The results of the current study warrant a brief discussion focused on the exercise adaptations present and absent in the vehicle‐treated rats. In these animals, we measured a significant increase in exercise capacity with exercise training, the primary variable of interest in this investigation. While this augmentation of exercise capacity was accompanied by improvements in vascular function (specifically carotid strain and aortic stiffness), exercise training did not affect cardiac morphology or mitochondrial respiration in the left ventricle. We had anticipated that we would observe changes in the vehicle‐treated rats representative of cardiac improvement with exercise training based on previous reports (Schreckenberg et al. 2017). Considering the improvement in exercise capacity with training, we now postulate that, in the 12–18‐week‐old Wistar rat, skeletal muscle adaptation coupled with the vascular improvements, account for the increase in exercise capacity observed with exercise training. Additionally, we chose to include only males in this study. Therefore, we are unable to comment on the impact of sex on the findings of the current investigation.
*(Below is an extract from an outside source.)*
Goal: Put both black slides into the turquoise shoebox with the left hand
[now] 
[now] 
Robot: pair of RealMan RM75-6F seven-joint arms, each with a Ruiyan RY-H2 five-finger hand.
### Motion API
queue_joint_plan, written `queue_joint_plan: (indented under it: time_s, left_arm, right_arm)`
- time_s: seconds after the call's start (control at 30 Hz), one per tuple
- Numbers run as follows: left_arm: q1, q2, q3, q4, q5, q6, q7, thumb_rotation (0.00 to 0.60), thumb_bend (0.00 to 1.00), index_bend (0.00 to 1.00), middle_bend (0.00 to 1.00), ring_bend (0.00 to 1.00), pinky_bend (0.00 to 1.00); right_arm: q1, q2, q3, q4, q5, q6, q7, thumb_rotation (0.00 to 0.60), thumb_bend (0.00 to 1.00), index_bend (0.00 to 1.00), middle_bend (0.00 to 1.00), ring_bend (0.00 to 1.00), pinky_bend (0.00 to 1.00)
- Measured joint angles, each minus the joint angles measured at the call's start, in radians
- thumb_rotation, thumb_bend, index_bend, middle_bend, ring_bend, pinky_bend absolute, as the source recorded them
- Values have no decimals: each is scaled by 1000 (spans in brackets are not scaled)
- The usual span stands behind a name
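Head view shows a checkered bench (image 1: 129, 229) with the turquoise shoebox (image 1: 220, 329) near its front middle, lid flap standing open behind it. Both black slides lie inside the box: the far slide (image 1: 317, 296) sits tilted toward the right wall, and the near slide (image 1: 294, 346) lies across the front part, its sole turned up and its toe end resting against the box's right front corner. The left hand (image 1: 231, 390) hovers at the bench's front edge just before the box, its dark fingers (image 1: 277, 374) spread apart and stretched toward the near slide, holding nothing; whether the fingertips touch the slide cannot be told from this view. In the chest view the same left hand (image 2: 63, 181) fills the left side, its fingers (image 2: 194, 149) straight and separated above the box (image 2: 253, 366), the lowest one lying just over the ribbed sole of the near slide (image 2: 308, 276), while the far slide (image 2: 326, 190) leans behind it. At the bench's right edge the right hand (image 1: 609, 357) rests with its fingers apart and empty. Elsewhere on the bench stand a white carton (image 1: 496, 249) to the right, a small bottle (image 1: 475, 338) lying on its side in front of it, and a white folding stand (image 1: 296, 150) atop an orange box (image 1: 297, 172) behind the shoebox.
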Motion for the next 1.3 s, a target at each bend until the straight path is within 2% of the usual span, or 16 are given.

In summary, the GLP‐1 receptor appears to play a crucial role for both endurance exercise capacity and vascular adaptation to aerobic exercise training. The data presented demonstrate the ability of Ex(9‐39) to deleteriously impact both structural and functional properties of the aorta and carotid arteries and to induce left ventricular hypertrophy independent of changes in glucose or insulin. These new preclinical data with Ex(9‐39) treatment identify some plausible mechanisms, whereby GLP‐1 receptor signaling contributes to cardiovascular health. The cardiac changes are similar to those observed in the setting of increased systemic vascular resistance (Palatini et al. 1998) leading us to propose a model wherein GLP‐1 receptor antagonism decreases vascular impedance thereby increasing cardiac workload with resultant physiological hypertrophy. The precise relationship of these cardiac and vascular changes to decreased endurance exercise capacity is not fully resolved by this study.

People with T2D have diminished aerobic exercise capacity, which predicts their increased risk for premature all‐cause and cardiovascular mortality. Of translational relevance, vascular stiffness, impaired endothelial‐mediated vasodilation, and diastolic dysfunction are hallmarks of T2D‐associated CV dysfunction (Zabalgoitia et al. 2001; Diamant et al. 2003; Tabit et al. 2010). Recently, large clinical trials have demonstrated the effectiveness of liraglutide (Marso and Daniels 2016) and semaglutide (Steg and Roussel 2016), GLP‐1 receptor agonists, to decrease premature cardiovascular mortality. We posit that GLP‐1 receptor agonists may also potentiate the beneficial effects of exercise in this population through correction of T2D‐associated vascular dysfunction and call for more work to determine the mechanisms behind this bioactivity. Of particular importance, future research is needed to better understand the long‐term impact of GLP‐1 agonists on cardiac function and the interaction between GLP1 receptor agonists' treatment and exercise (a metabolically effective therapy). Recent physiological studies in T2D demonstrate that each exercise training and GLP‐1 agonists have beneficial effects on preclinical diastolic dysfunction, whereas combination therapy with exercise training and GLP‐1 receptor agonists did not demonstrate this improvement (Jørgensen et al. 2017; Scalzo et al. 2017). These new preclinical data with Ex(9‐39) treatment identify some plausible mechanisms, whereby GLP‐1 receptor signaling contributes to cardiovascular health and suggest future investigation in the clinical setting.

Conflict of Interest

We have no conflicts of interest to disclose.